Leeds’ DIY scene is becoming increasingly adept at turning poky rehearsal spaces into gig venues: it makes sense from a funding perspective, but also means that while conventional scenes are struggling to stay open for various reasons (as often redevelopment as being squeezed financially) and new and niche acts are finding it increasingly difficult to get gigs, the Leeds scene is thriving and as diverse as ever.

I’ve previously sung the praises of rehearsal-room-turned venue CHUNK, and it’s Theo Gowans, who does a lot of the stuff there, who’s behind this evening’s show. Tonight, Mabgate Beach (or Madgate Beach, as the poster has it), tucked away in a corner of an industrial estate in an obscure corner of the city plays host to a brace of Newcastle noisemongers, supported by a brace of very different local supports.

I’d been forewarned that the room was small, but that’s something of an understatement.

Intimate isn’t even close.: it’s about the size of my living room, although it’s still probably a few feet bigger than The Hovel in York’s South Bank Social, which has a capacity of maybe 16. The drum kit and back-line fill most of the room, after which we manage to pack in maybe 20. And the lighting is as minimal as the space, only less consistent.

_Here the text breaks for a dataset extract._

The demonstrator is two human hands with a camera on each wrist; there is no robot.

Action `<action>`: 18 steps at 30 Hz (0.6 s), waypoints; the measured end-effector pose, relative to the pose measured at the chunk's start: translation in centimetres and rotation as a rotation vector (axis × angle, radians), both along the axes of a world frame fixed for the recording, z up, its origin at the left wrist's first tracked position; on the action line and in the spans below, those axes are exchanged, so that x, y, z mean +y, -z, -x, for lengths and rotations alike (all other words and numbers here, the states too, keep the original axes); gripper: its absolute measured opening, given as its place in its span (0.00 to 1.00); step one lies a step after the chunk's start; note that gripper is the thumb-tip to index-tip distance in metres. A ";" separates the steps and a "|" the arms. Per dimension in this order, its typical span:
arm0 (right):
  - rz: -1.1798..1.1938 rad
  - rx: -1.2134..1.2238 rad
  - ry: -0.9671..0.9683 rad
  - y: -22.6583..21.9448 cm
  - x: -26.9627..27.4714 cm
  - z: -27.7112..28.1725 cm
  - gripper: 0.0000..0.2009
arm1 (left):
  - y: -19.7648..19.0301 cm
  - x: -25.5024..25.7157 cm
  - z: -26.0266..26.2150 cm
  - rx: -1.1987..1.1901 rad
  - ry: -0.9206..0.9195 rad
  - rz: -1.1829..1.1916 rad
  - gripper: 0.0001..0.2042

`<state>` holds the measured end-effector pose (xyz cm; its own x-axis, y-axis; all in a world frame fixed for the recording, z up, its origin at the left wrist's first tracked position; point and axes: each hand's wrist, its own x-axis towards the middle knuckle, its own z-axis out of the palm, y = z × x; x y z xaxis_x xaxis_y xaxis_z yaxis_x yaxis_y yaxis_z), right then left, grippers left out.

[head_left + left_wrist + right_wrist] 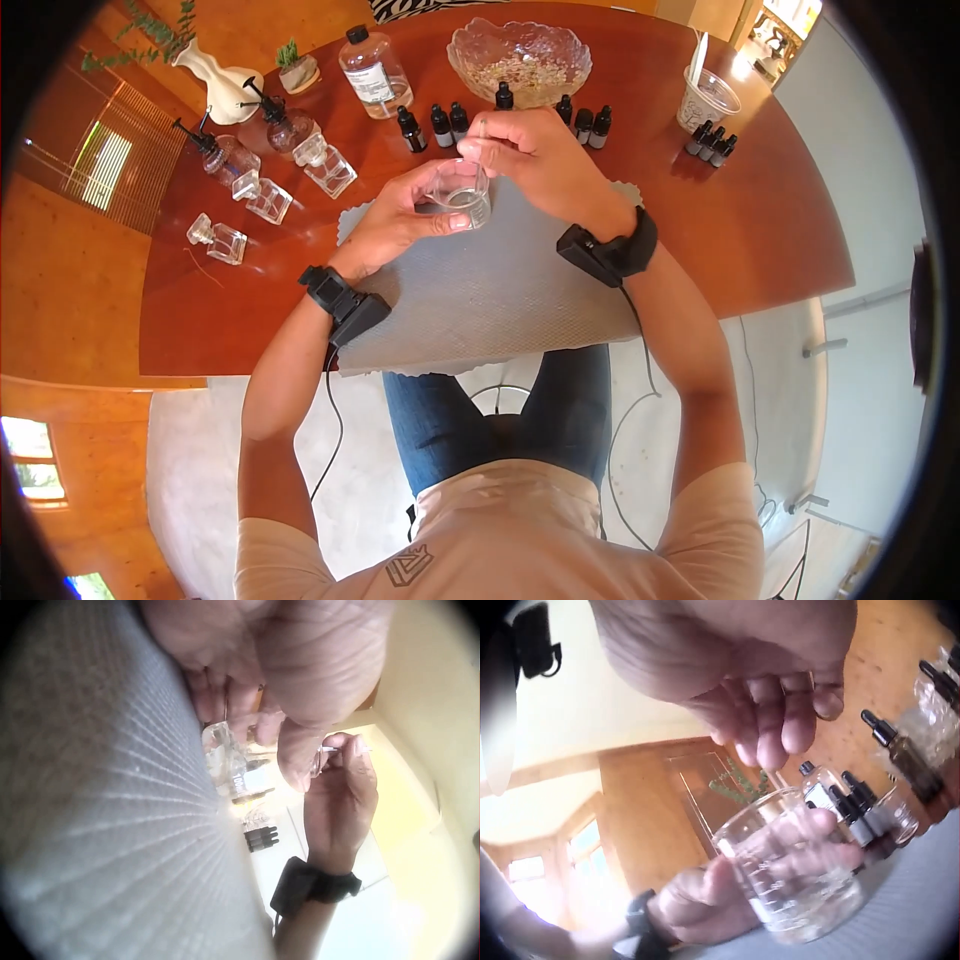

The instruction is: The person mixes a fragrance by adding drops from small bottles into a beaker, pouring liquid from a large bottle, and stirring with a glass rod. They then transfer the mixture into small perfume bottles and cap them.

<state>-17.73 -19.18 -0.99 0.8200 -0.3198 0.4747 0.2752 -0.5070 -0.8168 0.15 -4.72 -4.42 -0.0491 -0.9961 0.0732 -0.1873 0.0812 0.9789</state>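
Note:
My left hand [395, 220] grips a clear glass beaker [468, 200] over the grey mat [470, 300], thumb on the near side and fingers round the far side. White measuring marks run up the beaker's wall in the right wrist view, and a little clear liquid shows near its base. Just above the rim, my right hand [550, 165] pinches a thin rod [330, 748] between thumb and fingertips. Most of the rod is hidden by the fingers, and I cannot tell whether its lower end is inside the beaker.
Several small black-capped dropper bottles [440, 125] stand behind the mat. Beyond them are a large clear bottle [375, 75] and a glass bowl [518, 65]. Perfume bottles [325, 165] and a white vase [220, 85] stand left. A plastic cup [708, 98] is at right.

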 end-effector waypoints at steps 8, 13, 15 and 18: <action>0.018 0.013 -0.001 -0.3 0.2 0.2 0.12 | 0.5 0.0 -0.3 0.049 -0.025 0.001 0.33; -0.041 -0.042 -0.024 -0.1 0.2 0.1 0.11 | 0.4 -0.1 -0.4 0.032 -0.022 0.041 0.31; -0.049 -0.036 -0.046 0.1 0.2 0.1 0.11 | 0.6 0.0 -0.3 0.033 -0.023 0.063 0.31; 0.014 0.006 0.000 -0.2 0.1 0.1 0.12 | 0.5 0.0 -0.4 0.027 -0.011 0.056 0.30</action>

The Truth About Frank have been knocking around for over a decade now, and Alan Edwards’ sets don’t get any more mellow over time. Kicks off the bill with a riot of samples, the set comprises a single continuous improvised soundwerk, a jarring audio cut-up through which murky beats fade in and out through an ever-shifting collage of noise, creating what cut-up originator Brion Gysin would refer to as ‘a derangement of the senses’. Playing in near-darkness with a pencil beam of light emanating from the arm of his glasses to illuminate his minimal digital kit, Edwards’ stubby nicotine-stained fingers manipulate shapes on a touch screen and jab buttons, and with each prod and poke, more strange sounds emerge, and it’s brilliantly bewildering.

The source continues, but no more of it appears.